Она произнесла эти последние слова совсем тихо. На лице у нее — страшное напряжение, подбородок съежился, губы она сжала так, что они побелели и стали почти незаметными. Весь зал молча слушал, как она пьет, медленно, глоток за глотком. И все же она не заплакала; она поставила стакан на стол, накрытый по случаю митинга, как скатертью, двумя флагами — советским и английским, и тихо, но так, что ее слышали в самом дальнем конце зала, продолжала:
— Больше я не видела Джемса, вместо него ко мне прибыл конверт с черной рамкой. Вы знаете, господа, эти конверты, они и сейчас прибывают из Кореи, из Малайи, из Египта… А после войны меня отыскал какой-то солдат, его товарищ. Он сказал, что Джемса они похоронили на континенте, и передал мне его часы и монету в три пенса, которую мой сын всю жизнь носил на шнурке на шее. Это все, что у меня осталось от сына. Впрочем, я не так сказала: надо было сказать — оставалось, потому что часы я продала. Вы не осудите меня, господа, за это, ведь так? Вы же знаете, что правительство наше вооружает страну. Жизнь дорога, а пенсия моя ничтожно мала… У меня осталось только это.

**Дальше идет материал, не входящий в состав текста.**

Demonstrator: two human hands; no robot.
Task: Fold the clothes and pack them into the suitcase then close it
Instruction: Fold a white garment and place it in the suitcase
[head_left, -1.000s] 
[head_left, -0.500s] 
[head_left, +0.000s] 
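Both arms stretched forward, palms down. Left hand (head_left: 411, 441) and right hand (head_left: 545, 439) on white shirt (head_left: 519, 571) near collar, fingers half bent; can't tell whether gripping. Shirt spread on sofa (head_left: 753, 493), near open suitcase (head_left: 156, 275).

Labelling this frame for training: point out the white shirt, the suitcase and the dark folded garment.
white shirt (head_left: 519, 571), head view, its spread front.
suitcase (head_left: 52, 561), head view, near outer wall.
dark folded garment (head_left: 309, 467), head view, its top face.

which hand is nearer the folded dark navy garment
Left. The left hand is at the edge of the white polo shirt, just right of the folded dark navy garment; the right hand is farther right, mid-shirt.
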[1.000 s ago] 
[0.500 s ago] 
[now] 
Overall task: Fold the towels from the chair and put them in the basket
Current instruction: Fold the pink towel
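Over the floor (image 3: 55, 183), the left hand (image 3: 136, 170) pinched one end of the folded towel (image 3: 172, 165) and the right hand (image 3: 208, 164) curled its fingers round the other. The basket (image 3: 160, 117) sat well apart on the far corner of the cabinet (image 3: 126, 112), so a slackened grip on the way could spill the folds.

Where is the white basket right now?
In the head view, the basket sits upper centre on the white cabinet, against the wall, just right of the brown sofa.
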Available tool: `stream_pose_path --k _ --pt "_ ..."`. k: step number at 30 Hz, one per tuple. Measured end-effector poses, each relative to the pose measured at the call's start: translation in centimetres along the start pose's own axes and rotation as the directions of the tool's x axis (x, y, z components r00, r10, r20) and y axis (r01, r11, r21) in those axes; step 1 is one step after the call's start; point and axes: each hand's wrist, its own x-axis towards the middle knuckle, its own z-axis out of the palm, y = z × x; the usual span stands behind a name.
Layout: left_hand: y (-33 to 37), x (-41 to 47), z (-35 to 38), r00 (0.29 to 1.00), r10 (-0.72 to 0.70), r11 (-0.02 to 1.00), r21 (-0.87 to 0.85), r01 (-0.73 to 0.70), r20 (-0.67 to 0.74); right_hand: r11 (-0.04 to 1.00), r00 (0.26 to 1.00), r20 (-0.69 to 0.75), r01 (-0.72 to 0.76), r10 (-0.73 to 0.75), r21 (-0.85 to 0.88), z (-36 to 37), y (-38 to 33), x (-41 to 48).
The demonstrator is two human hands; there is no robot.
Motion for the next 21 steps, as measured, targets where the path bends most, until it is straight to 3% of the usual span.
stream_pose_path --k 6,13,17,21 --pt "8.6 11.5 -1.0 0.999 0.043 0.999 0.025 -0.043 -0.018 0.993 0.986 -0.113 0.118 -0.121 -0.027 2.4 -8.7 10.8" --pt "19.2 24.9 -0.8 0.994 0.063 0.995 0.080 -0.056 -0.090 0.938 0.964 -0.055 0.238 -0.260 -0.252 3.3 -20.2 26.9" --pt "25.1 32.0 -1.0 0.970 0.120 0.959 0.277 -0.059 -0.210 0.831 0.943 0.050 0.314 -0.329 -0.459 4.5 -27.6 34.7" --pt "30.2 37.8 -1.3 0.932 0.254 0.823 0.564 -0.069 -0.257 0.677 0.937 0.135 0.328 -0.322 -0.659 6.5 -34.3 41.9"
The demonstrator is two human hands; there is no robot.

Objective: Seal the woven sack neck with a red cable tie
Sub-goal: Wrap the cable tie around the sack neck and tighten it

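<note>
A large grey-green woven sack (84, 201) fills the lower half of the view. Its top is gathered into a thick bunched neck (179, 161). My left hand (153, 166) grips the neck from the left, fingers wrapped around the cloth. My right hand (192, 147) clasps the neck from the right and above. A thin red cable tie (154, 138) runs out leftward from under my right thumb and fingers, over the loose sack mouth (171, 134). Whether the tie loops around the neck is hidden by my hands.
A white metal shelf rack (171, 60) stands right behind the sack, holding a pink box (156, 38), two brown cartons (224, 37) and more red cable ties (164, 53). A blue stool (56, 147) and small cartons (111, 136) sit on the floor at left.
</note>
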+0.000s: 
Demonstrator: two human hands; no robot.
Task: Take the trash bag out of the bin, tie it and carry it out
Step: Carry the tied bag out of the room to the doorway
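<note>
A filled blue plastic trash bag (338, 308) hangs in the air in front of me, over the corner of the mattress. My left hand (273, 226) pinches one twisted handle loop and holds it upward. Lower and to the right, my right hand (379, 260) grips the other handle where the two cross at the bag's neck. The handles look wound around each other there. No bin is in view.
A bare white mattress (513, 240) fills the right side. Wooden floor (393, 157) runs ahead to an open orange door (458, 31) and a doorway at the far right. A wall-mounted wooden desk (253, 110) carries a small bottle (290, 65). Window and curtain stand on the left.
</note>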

Произнеся эти слова, она разжала кулак. В ладони ее сверкнул маленький металлический кружочек. У переводчицы, переводившей нам ее речь, дрожал голос. В зале шумно сморкались. Какая-то женщина громко всхлипывала на дальней скамье; мужчины, сидевшие в первом ряду, сумрачно смотрели себе под ноги. Председатель, покусывая губы, сосредоточенно передвигал по столу стакан, в котором посверкивала вода.
Но сама рассказчица держалась молодцом. Ее лицо было сурово и строго. Она показала собравшимся монету и твердо сказала:
— Вот все, что осталось мне как память от мужа и от сына, погибших на войне. Это самое дорогое из всего, что я имею!
И вдруг решительным жестом она протянула монету нам, советским делегатам:
— Возьмите, я отдаю вам эту памятку, потому что знаю: весь ваш народ против войны, потому что вы, советские люди, все боретесь за то, чтобы никогда и нигде не убивали ничьих детей. Я так решила, слушая речь вашего представителя… Нет-нет, прошу вас, не отказывайтесь! Примите это от старой английской женщины, собравшей больше тысячи подписей под Воззванием Совета Мира…
В комнате тихо. В открытую форточку с улицы, где солнце попрежнему буйствует над заснеженной Москвой, доносятся крики и смех детей. У девочек, которые учатся в соседней школе, должно быть большая перемена. Они высыпали в сад и бегают, протаптывая дорожки в свежих сугробах, стряхивая с деревьев друг на друга белый, сверкающий, колючий снег.
Светлая радость разлита во всем этом пейзаже.
Я смотрю на старинную монету, лежащую у меня на столе, и думаю об английском городе, сыром и мрачном, о буром тумане, насыщенном копотью фабричных труб, о том, как горели глаза английских тружеников, когда мы рассказывали им о нашем мирном строительстве, и еще думаю о маленькой старой женщине с орлиным носом и требовательными глазами, об этой осиротевшей матери, которая далеко, на своей сумрачной родине, но вместе с нами самоотверженно борется за мир, за жизнь чужих детей.